When did you start playing?
“I got a Sears guitar when I was six and broke the top two strings taking it out of the box. There was a song out called Let’s Do It Again by the Staple Singers and somehow, I could understand bass patterns immediately.
“But I didn’t get serious until I was 14 and bought a Kingston bass. It was ugly and the action was brutal, but learning on high action had a lot to do with forming my style. Finally, I got an Ibanez and started building a rep around town. Eventually, Prince asked me to join.”
Stoned
You opened for the Rolling Stones in ‘81, right?
“That was my first gig! We got as far as the song Jack U Off and it was a sea of middle fingers, man. Some guy threw a grapefruit and knocked my guitar out of tune. Our idea of rock music and theirs were two different things.”
Where did the Revolution’s rock influence come from?
“The black radio station in Minneapolis signed off at sunset, so we grew up listening to a lot of Pink Floyd, Zeppelin and Frank Zappa. When I did get more exposure to funk I was all about Earth, Wind And Fire, the Bar-Kays, L.T.D., and Parliament, of course.”
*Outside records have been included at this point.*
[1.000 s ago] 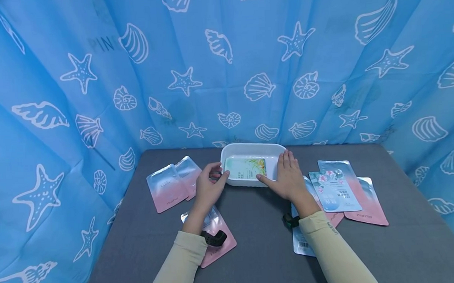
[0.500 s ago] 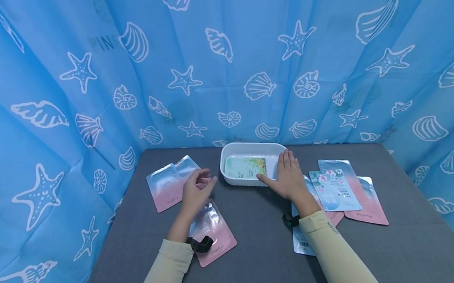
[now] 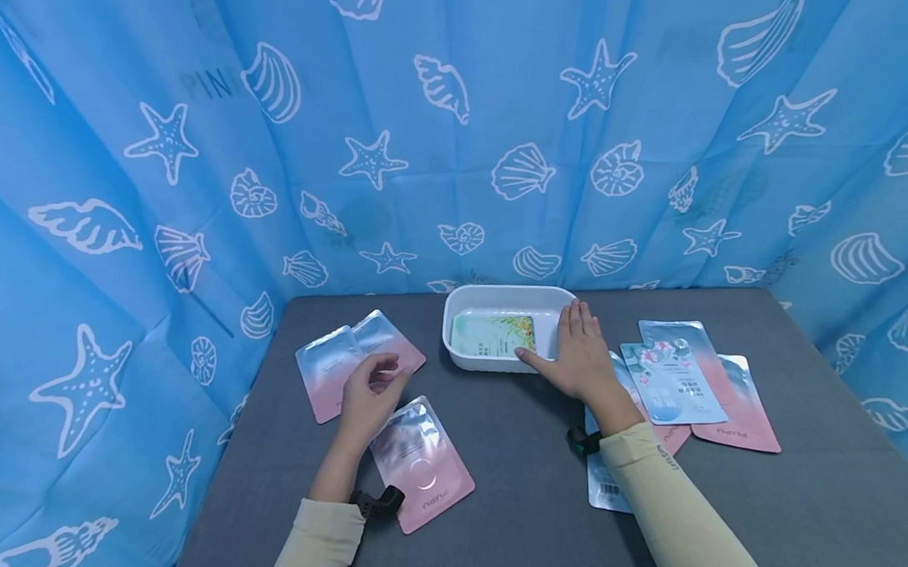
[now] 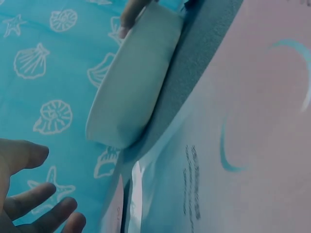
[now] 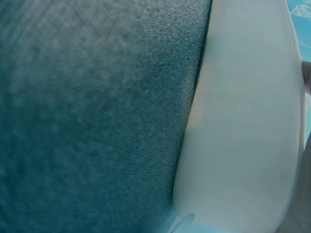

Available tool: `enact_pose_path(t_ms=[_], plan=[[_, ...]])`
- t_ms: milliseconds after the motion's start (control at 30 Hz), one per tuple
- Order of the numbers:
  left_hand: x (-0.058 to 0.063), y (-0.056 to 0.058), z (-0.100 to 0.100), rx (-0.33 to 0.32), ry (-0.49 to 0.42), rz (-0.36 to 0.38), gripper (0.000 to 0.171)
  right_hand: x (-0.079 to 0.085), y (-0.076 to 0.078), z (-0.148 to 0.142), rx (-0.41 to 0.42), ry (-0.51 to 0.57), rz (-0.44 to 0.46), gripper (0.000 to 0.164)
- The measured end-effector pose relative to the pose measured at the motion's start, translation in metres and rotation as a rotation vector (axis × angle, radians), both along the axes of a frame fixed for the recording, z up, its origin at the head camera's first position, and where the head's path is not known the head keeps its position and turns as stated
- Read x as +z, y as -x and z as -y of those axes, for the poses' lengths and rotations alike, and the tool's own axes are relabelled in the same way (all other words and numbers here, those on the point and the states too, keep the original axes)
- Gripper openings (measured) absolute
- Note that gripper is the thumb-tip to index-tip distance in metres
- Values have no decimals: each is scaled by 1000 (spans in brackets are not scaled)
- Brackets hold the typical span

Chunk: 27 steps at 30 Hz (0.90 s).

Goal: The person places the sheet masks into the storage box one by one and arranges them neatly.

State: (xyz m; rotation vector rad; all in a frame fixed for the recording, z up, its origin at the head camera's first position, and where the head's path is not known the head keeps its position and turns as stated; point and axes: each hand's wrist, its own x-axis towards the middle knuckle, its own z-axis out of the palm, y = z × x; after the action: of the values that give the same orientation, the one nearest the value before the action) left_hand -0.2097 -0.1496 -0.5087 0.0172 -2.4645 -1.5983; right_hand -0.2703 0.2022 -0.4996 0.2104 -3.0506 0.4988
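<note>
- White tray (image 3: 494, 365) sits near the far edge of the grey surface (image 3: 521, 498); I make it the centre of my clock, with the blue curtain (image 3: 377, 219) and its white shells at 12.
- One pale green packet (image 3: 489, 334), with yellow flowers at its corner, lies flat inside the tray, toward its 9 o'clock end.
- I see the right hand (image 3: 583, 358) at the tray's 4 o'clock, fingers straight along the end rim and thumb reaching over the near rim, resting rather than clenched. Whether the thumb touches the packet I cannot tell.
- At 8 o'clock I have the left hand (image 3: 362, 403), released: fingers loosely bent, apart from one another on my left wrist feed, holding nothing.
- Behind it, around 9 o'clock, lie two pink-and-blue sachets, the outer sachet (image 3: 318, 380) overlapping the inner sachet (image 3: 392, 340).
- At 7 o'clock another pink sachet (image 3: 423, 464) lies flat beside the left wrist.
- Toward 4 o'clock I count a floral blue sachet (image 3: 671, 384) on top of several pink ones; a silvery-blue sachet (image 3: 605, 487) lies at 5 o'clock, partly hidden by the right arm.
- Both wrists wear black bands (image 3: 379, 503), just beyond cream sleeves (image 3: 313, 539).
</note>
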Motion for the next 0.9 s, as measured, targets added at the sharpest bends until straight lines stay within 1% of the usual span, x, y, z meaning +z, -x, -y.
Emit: enact_pose_path(t_ms=[133,233,367,500,767,900], plan=[[-3,-5,5,-1,18,-7,36,-1,0,0,5,3,-3,125],[-4,-11,10,-15,31,4,38,0,0,1,10,-2,-1,125],[-8,-17,15,-50,41,52,40,1,-1,0,4,-15,3,125],[-11,-22,17,-66,67,85,40,0,-1,-1,0,-7,2,125],[-14,-34,22,-58,109,130,38,-1,-1,-2,6,11,8,126],[-15,-39,28,-50,130,129,39,-1,-1,-2,6,18,9,126]])
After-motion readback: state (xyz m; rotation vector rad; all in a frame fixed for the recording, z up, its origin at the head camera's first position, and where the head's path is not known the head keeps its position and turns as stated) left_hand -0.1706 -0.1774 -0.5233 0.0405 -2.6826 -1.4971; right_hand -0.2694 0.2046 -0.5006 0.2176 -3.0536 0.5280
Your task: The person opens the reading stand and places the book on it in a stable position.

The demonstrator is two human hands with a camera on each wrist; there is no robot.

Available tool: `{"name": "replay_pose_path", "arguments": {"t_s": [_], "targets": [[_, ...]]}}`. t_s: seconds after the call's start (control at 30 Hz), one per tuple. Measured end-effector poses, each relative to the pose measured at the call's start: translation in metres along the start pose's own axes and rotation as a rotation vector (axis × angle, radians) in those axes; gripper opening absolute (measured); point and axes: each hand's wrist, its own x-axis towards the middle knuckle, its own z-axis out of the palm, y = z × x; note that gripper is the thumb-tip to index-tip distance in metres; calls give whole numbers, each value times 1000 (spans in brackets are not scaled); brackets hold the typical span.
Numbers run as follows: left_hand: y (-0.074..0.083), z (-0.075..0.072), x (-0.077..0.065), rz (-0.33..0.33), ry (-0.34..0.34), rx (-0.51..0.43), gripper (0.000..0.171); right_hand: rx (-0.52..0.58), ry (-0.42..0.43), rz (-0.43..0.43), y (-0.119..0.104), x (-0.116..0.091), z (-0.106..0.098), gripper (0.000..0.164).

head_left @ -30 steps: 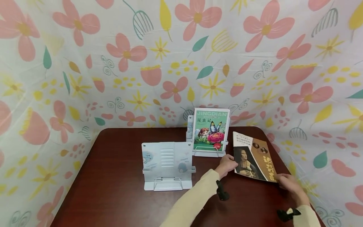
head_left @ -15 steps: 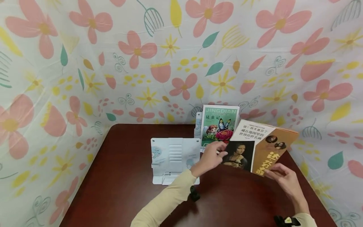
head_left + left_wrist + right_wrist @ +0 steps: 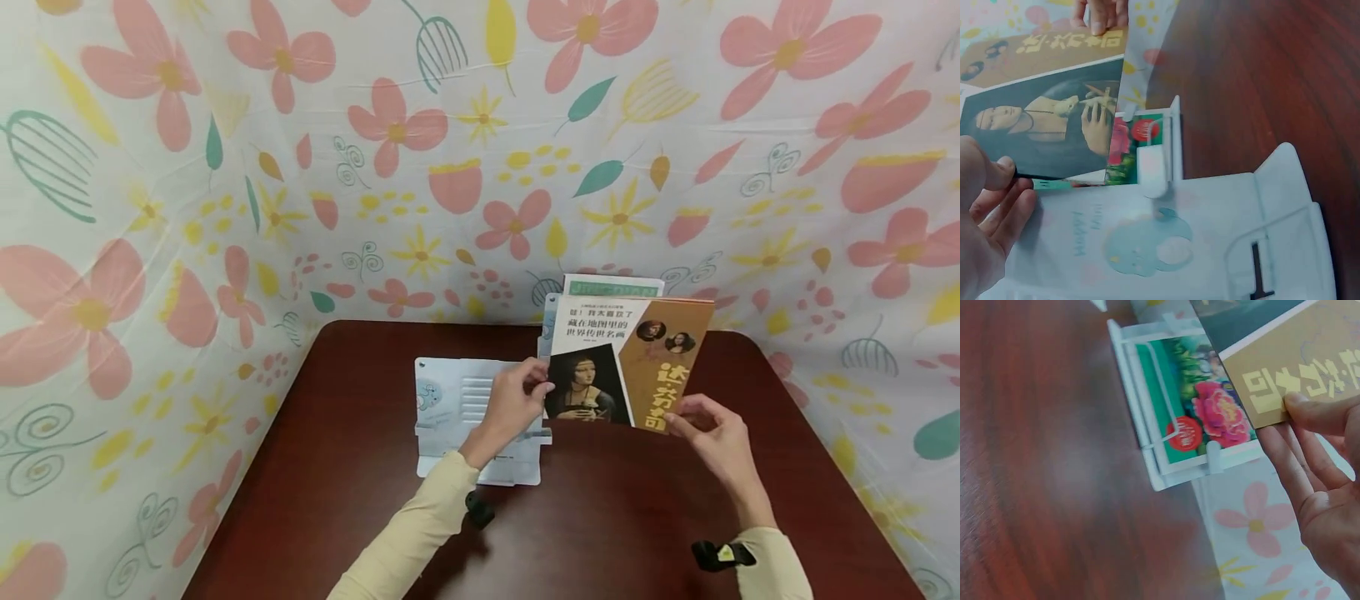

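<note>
Both hands hold a brown and white book point(image 3: 592, 383) with a portrait painting on its cover, raised off the table. My left hand point(image 3: 513, 408) pinches its left edge, thumb on the front in the left wrist view. At the lower right corner my right hand point(image 3: 716, 437) pinches it, thumb on the gold lettering point(image 3: 1307, 381). Behind it, a green book point(image 3: 1222, 412) with a pink flower leans on a white book stand point(image 3: 1141, 412), mostly hidden in the head view. Another white book stand point(image 3: 442, 417) with a blue cartoon print stands under my left hand, holding no book.
The dark red-brown table point(image 3: 600, 517) reaches back to a flower-printed cloth point(image 3: 480, 167) hanging behind and at the sides. Black camera straps point(image 3: 723, 556) sit on both wrists.
The brown and white book has been lifted from the table's right side and carried left, now upright before the green book. Both hands moved left with it, and the head view turned right.
</note>
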Motion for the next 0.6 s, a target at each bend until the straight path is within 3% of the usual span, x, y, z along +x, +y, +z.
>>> {"name": "replay_pose_path", "arguments": {"t_s": [0.23, 0.4, 0.6], "targets": [[3, -19, 2, -27, 43, -71, 21, 78, -43, -38, -17, 8, 9, 17], [-9, -41, -2, -24, 92, -53, 21, 65, -22, -86, -28, 15, 34, 19], [-28, -71, -11, -39, 168, -16, 21, 122, -25, -166, -46, 28, 69, 28]]}}
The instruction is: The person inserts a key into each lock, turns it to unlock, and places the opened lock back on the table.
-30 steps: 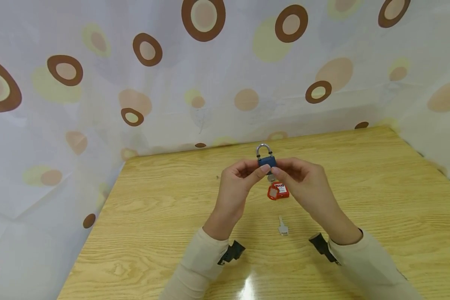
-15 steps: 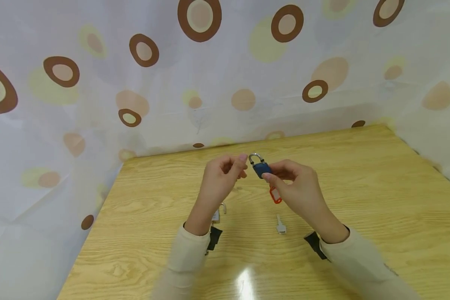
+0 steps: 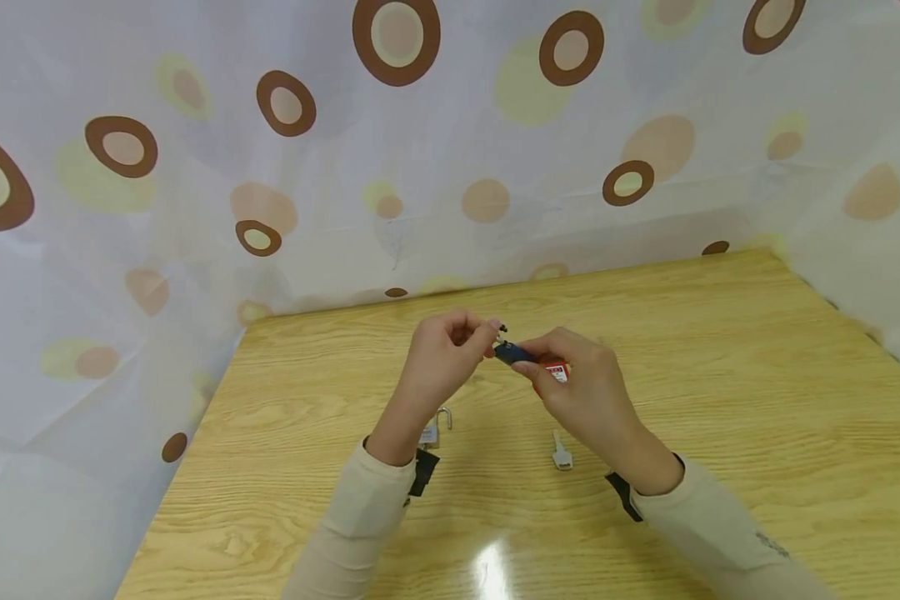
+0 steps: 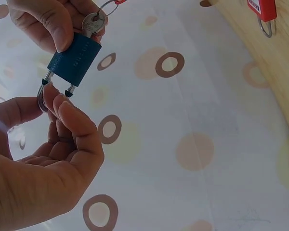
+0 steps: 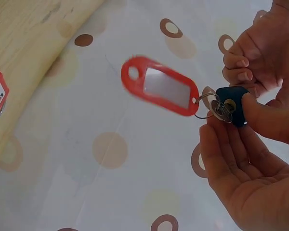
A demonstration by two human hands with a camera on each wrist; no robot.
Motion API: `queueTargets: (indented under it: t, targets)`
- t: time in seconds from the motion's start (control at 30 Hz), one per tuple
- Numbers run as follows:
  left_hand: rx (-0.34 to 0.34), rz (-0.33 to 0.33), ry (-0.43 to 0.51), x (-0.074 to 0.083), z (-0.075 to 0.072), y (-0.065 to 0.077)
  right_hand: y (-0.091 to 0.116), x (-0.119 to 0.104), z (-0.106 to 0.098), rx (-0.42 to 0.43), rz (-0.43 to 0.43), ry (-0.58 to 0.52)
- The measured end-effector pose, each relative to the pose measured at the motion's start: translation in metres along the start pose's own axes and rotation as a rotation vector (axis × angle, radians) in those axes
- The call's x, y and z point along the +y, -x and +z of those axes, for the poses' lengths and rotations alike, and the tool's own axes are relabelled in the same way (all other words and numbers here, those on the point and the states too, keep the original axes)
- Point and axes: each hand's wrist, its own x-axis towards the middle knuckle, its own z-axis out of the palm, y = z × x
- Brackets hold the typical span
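Observation:
A blue padlock (image 3: 513,353) is held up over the table between both hands. My right hand (image 3: 581,379) grips its body, thumb against one face. With thumb and fingertips, my left hand (image 3: 448,348) pinches the steel shackle (image 4: 40,100), partly covering it. Dark collars sit on both shackle legs, outside the body in the left wrist view. A round-headed key (image 4: 93,23) stands in the padlock's bottom. From its ring hangs a red key tag (image 5: 166,90) with a pale label window.
On the wooden table (image 3: 300,417), a red padlock (image 3: 560,372) lies behind the right hand. A loose silver key (image 3: 562,455) lies nearer. Beside the left wrist, a small padlock (image 3: 430,435) with its shackle sticking out is partly hidden. Patterned cloth (image 3: 427,258) hangs behind.
My left hand left the padlock body, moved left and now pinches the shackle. The padlock, in the right hand, has tipped over to the left. The small padlock beside the left wrist came into sight.

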Motion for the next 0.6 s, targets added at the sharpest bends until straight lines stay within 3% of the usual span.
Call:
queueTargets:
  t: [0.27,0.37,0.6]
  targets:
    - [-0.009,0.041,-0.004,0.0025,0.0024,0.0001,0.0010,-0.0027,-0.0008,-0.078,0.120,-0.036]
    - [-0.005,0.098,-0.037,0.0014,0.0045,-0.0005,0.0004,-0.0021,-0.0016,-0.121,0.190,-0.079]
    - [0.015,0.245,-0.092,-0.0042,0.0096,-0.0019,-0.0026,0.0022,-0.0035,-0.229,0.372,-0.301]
What were you playing back then?
“A Fender Jazz through an Ampeg SVT, but the amp didn’t growl enough so I went to two Crowns and custom boxes with four 10s and an 18. I used separate preamps, a Lexicon phaser and parametric EQ. Here’s a secret about Prince’s sound: he liked everything mixed high, so the low presence would cut through. Eventually I migrated to an Alembic Spoiler and by the Parade album (1986), I had a Roland interface built in so I didn’t have to play that weird-looking Roland bass thing.”
The Revolution’s songwriters Wendy Melvoin and Lisa Coleman came up with some ornate chord changes. How did you work with those?
“The girls have a very abstract view of progressions, but they handled the melodic structure - and that cleared the way for me to control the bottom-end and not have to play a line with melody. Prince didn’t want you to figure out what we were playing. He liked that it was a mystery.”
Prince was quite the bassist himself.
“That guy was mean! He would grab that bass and we would go at it, because we had different styles. I’m like a sponge. I’ll absorb your style and take everything you have. But that’s what he wanted: someone who could play like him.
“Prince loved to jam in B flat. Sometimes we’d go from 10am to 10 at night - I’d be rumbling [the bass] with one hand and making a sandwich with the other. As long as I didn’t lose the pocket, he didn’t care.”
How are you recreating that classic sound these days?
“My sound is simple. I learned this from Prince: get rid of all active electronics. I play a passive Fender Geddy Lee Jazz with heavy-gauge Ernie Ball Cobalt flatwounds on the E, A and D strings. Flatwound strings are funky. My G string is a medium round-wound GHS Boomer for that bright pluck. The only thing fancy is a Boss Super Octave so I can go low. Bass in your face!”